Ministra Nancy destacou excepcionalidade da relativização do direito, e decidiu em favor dos filhos do falecido, que moram em imóveis alugados
“Inobstante sua notável envergadura no cenário nacional, o direito real de habitação não é absoluto, e em hipóteses específicas e excepcionais, quando não atender à finalidade social a que se propõe, poderá sofrer mitigação.”
Assim entendeu a 3ª turma do STJ ao excluir o direito real de habitação de uma viúva que recebe pensão pela morte do marido, que era procurador Federal, em benefício dos filhos do homem, que moram em imóveis alugados.
O colegiado seguiu o voto da relatora, ministra Nancy Andrighi, que destacou a excepcionalidade da medida, e que o direito pode ser mitigado quando houver um único imóvel a inventariar e o convivente possui recursos financeiros para assegurar moradia digna.
A sustentação oral do caso foi realizada pelo neto do falecido, o advogado Bruno Ribeiro de Saboya Moledo, e foi muito elogiada pela ministra.
Ministro Moura Ribeiro havia sinalizado pedido de vista, mas, ao ouvir a fala do advogado, convenceu-se e seguiu a relatora.
Confira trechos: https://www.youtube.com/watch?v=TTW6FF2SaKE
O caso
O processo envolve inventário de um homem falecido há 20 anos, e o direito real de habitação por parte da viúva.

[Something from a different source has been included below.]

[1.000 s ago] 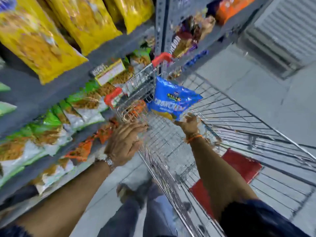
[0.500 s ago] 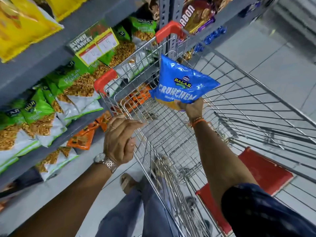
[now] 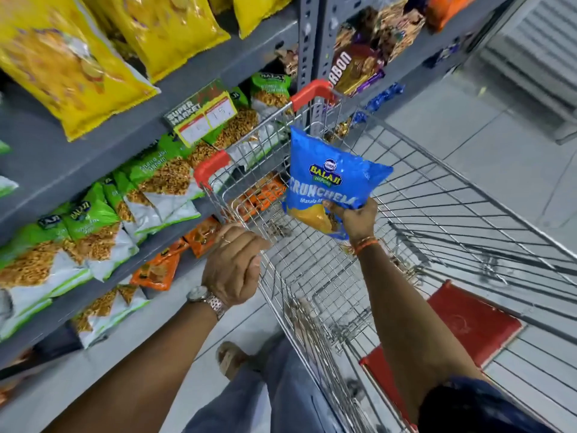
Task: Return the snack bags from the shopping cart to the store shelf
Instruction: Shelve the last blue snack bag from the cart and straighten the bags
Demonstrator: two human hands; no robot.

Os recorrentes são filhos do falecido.
Em sustentação oral, o neto do falecido, advogado da causa, destacou que o objeto do processo é um imóvel de médio para baixo padrão, no RJ, onde a viúva se mantém desde a morte do falecido.

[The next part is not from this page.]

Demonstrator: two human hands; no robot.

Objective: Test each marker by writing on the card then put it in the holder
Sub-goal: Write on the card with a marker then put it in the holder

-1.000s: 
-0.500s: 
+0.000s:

O advogado afirmou que não há vínculo afetivo entre as partes, e que a viúva praticou uma série de atos de má-fé desde a morte do falecido. Entre eles, teria esvaziado a conta bancária do falecido no dia de sua morte; não deu à família acesso a documentos do falecido; negligenciou o descarte de restos mortais do falecido etc.
Disse, também, que a mulher é beneficiária de pensão do falecido, que era procurador Federal. Sendo assim, recebe proventos de uma renda considerada de alto padrão, podendo viver em outro imóvel, sem prejuízo a ela ou a seu sustento.
Neste momento da sustentação oral, ministro Moura Ribeiro afirmou que estava convencido e retirou o pedido de vista, acompanhando integralmente o voto da relatora.
O advogado dispensou o restante da sustentação.
Voto da relatora
Em seu voto, a ministra Nancy Andrighi pontuou que o direito real de habitação pode ser mitigado quando houver um único imóvel a inventariar entre os descendentes, e o convivente possuir recursos financeiros para assegurar sua subsistência e moradia dignas.
A ministra explicou que o objetivo da lei é permitir que o cônjuge ou companheiro sobrevivente permaneça no mesmo imóvel familiar que residia ao tempo da sucessão, como forma não apenas de concretizar o direito constitucional à moradia, mas também por razões de ordem humanitária e social, considerando-se o vínculo afetivo e psicológico com o imóvel onde constituíram um lar. No entanto, eventual relativização do direito é possível, e deve ser analisada de modo casuístico, “confrontando-se a necessidade de prevalência do direito dos herdeiros em face do direito do consorte”.
Para a ministra, o art. 1.831 do CC deve ser interpretado da seguinte maneira: como regra geral, preenchidos requisitos legais, é assegurado ao cônjuge ou companheiro o direito real de habitação relativamente ao imóvel destinado à residência da família. No entanto, “é possível relativizar o direito real de habitação em situações excepcionais, nas quais devidamente comprovado que sua manutenção não apenas acarreta prejuízos insustentáveis aos herdeiros, mas também não se justifica em relação às qualidades e necessidades pessoais do convivente”.
No recurso sob julgamento, o tribunal de origem manteve o direito real de habitação sobre o único imóvel a inventariar em razão do falecimento do de cujus, sendo que, ao longo do trâmite processual comprovou-se que:
- A cônjuge sobrevivente recebe pensão vitalícia em montante elevado (o falecido era procurador Federal), possuindo recursos financeiros suficientes para assegurar subsistência.
- Os herdeiros são os nus proprietários do imóvel, sendo que não receberam quaisquer outros valores a título de pensão, e alugam outros bens para residirem com seus descendentes, netos do falecido, os quais também poderiam ser abrigados no imóvel inventariado.
Logo, na excepcional situação examinada, entendeu que deve ser relativizado o direito real de habitação em favor dos herdeiros. O recurso foi conhecido e provido para, excepcionalmente – como frisou a ministra -, afastar o direito real de habitação do cônjuge.